第31回ウクライナ南極探検隊は基地で活発に活動しており、30回目の探検隊は帰還しました。
2026年3月26日、ウクライナの南極観測拠点であるアカデミック・ベルナツキー基地において、第31次ウクライナ南極遠征隊(UAE)が正式に業務を開始しました。今回の交代式は、同国の極地研究史上、極めて重要な節目となりました。気象学者のアンジェリカ・ガンチュク氏が、ウクライナ史上初となる女性隊長として任務を引き継いだためです。前任のオレクサンドル・ポルディオンヌイ氏から基地の象徴である鍵を受け取った彼女は、新たな時代の幕開けを告げました。ガリンデズ島に位置するこの基地は、1996年に英国から譲渡されて以来、国際的な研究の要所として機能し続けています。
Анжелика Ханчук、31回目のウクライナ南極探検隊基地の指揮官 — アカデミク・ヴェルナツキー基地で1年間の遠征を率いた初の女性。
任務を終えた第30次遠征隊は、将来の分析に不可欠な膨大な科学的データを残しました。特に注目すべきは、1957年から継続されているオゾン層の観測結果です。2025年12月1日、南極半島上空のオゾンホールが観測史上最も早く閉鎖されたことが確認されました。これは2年連続でオゾン層破壊が記録的な低水準に留まったことを示しており、1987年に採択されたモントリオール議定書の長期的な成果である可能性が示唆されています。一方で、2020年から2023年にかけては異例の深刻な減少も見られたため、科学者たちは今後の変動を慎重に分析する必要があると警鐘を鳴らしています。

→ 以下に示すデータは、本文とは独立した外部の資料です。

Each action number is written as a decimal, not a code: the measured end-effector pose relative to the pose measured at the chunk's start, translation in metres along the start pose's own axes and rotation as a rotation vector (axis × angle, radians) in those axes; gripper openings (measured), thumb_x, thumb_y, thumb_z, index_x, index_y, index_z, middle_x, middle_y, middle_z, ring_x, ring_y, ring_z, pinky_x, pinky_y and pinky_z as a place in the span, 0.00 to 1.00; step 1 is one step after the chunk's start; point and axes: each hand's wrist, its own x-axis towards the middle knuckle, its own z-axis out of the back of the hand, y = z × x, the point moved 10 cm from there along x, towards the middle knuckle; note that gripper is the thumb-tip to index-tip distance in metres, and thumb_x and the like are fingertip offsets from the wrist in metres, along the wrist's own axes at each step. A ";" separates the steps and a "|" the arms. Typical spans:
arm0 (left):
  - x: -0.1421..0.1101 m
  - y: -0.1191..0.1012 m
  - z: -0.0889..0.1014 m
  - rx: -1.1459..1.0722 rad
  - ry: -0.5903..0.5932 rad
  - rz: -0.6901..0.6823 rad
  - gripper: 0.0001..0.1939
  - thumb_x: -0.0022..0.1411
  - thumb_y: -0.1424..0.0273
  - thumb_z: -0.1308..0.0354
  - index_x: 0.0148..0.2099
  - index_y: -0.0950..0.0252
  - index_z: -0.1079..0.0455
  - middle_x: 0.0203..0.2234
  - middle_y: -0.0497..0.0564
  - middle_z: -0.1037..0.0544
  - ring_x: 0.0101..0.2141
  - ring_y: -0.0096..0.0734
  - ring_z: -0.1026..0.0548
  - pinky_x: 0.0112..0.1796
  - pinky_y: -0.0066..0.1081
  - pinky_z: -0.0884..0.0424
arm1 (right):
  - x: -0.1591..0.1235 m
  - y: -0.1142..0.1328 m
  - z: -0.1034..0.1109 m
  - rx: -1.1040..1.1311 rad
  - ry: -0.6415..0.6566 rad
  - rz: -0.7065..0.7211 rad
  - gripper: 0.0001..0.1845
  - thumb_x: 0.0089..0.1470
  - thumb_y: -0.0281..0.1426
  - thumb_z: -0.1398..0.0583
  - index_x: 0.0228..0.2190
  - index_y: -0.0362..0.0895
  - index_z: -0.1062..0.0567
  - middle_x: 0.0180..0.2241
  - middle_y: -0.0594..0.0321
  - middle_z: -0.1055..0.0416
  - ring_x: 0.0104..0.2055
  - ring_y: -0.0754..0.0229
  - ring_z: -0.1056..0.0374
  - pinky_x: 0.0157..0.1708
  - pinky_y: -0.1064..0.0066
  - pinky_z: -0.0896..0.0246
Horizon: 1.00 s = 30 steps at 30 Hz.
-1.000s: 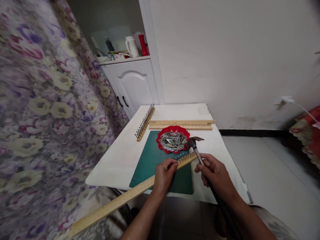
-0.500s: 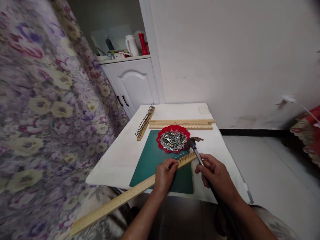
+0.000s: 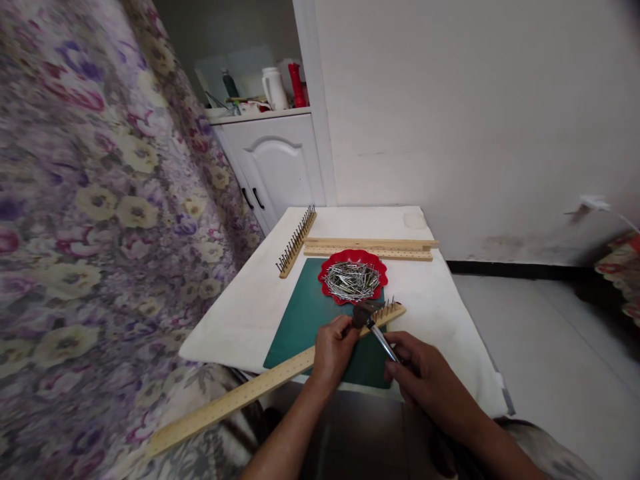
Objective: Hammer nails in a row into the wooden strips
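Note:
My right hand [image 3: 425, 373] is closed around a claw hammer [image 3: 383, 341] with a dark head and a shiny metal shaft. The hammer head is down at the wooden strip [image 3: 240, 395], right beside the fingertips of my left hand [image 3: 334, 350]. Thumb and forefinger of my left hand pinch a nail at the strip, mostly hidden by the fingers and the hammer head. The strip slants from my lap up onto the table, with rows of small holes. Several nails [image 3: 387, 308] stand upright near its far end.
A red scalloped dish [image 3: 327, 293] full of loose nails rests partly on a green mat [image 3: 300, 300]. Behind it lie more wooden strips [image 3: 370, 243]. A strip studded with upright nails [image 3: 297, 243] is at the far left of the white-covered table [image 3: 225, 327]. A floral curtain [image 3: 100, 233] hangs at left.
The hammer head has come down and left, from above the strip to beside my left fingertips. My left hand keeps its pinch on the strip. The view has shifted slightly.

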 end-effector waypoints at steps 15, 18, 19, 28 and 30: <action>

オゾン層の監視に加え、基地周辺の海洋環境でも深刻な温暖化傾向が浮き彫りになっています。2025年シーズンを通じて、基地近海の海水温が結氷の閾値を一度も下回らなかったことが判明しました。これは、現在の観測記録が始まった2002年以降で初めての事態です。さらに、2025年には基地周辺で安定した海氷が形成されず、衛星観測史上3番目に低い氷活動レベルを記録しました。過去10年間には、海水温がマイナス1.8度を下回る期間が148日間も続いたことがありましたが、2024年はわずか4日間、2023年も10日間にまで激減しています。
新たに始動した第31次遠征隊は、14名の専門家で構成されており、地球物理学、気象学、生物学の3分野にわたる包括的な研究に注力する予定です。彼らの任務には、第1次メキシコ南極遠征隊との共同プロジェクトなど、国際的なパートナーシップの継続も含まれています。こうした連携は、ウクライナの科学界が世界の極地研究コンソーシアムに深く統合されていることを象徴しています。ベルナツキー基地で収集されるデータ群は南極でも屈指の長期継続記録であり、地球規模の環境変化や惑星プロセスを追跡する上で欠かせない資産となっています。
気候変動の影響は、物理的な景観や野生動物の生態にも顕著に現れています。例えば、ガリンデズ島と南極本土を隔てるペノーラ海峡では、2019年以降、かつては一般的だったスキーでの横断が可能なほど凍結することがなくなりました。過去80年間で、基地の平均年気温は約マイナス5.5度から、現在はマイナス1.8度からプラス2度の範囲にまで上昇しています。この劇的な温暖化傾向は、周辺のコロニーにおけるジェンツーペンギンの雛の孵化時期が早まっている現象とも直接的な相関関係があることが、科学者たちの継続的な調査によって明らかになっています。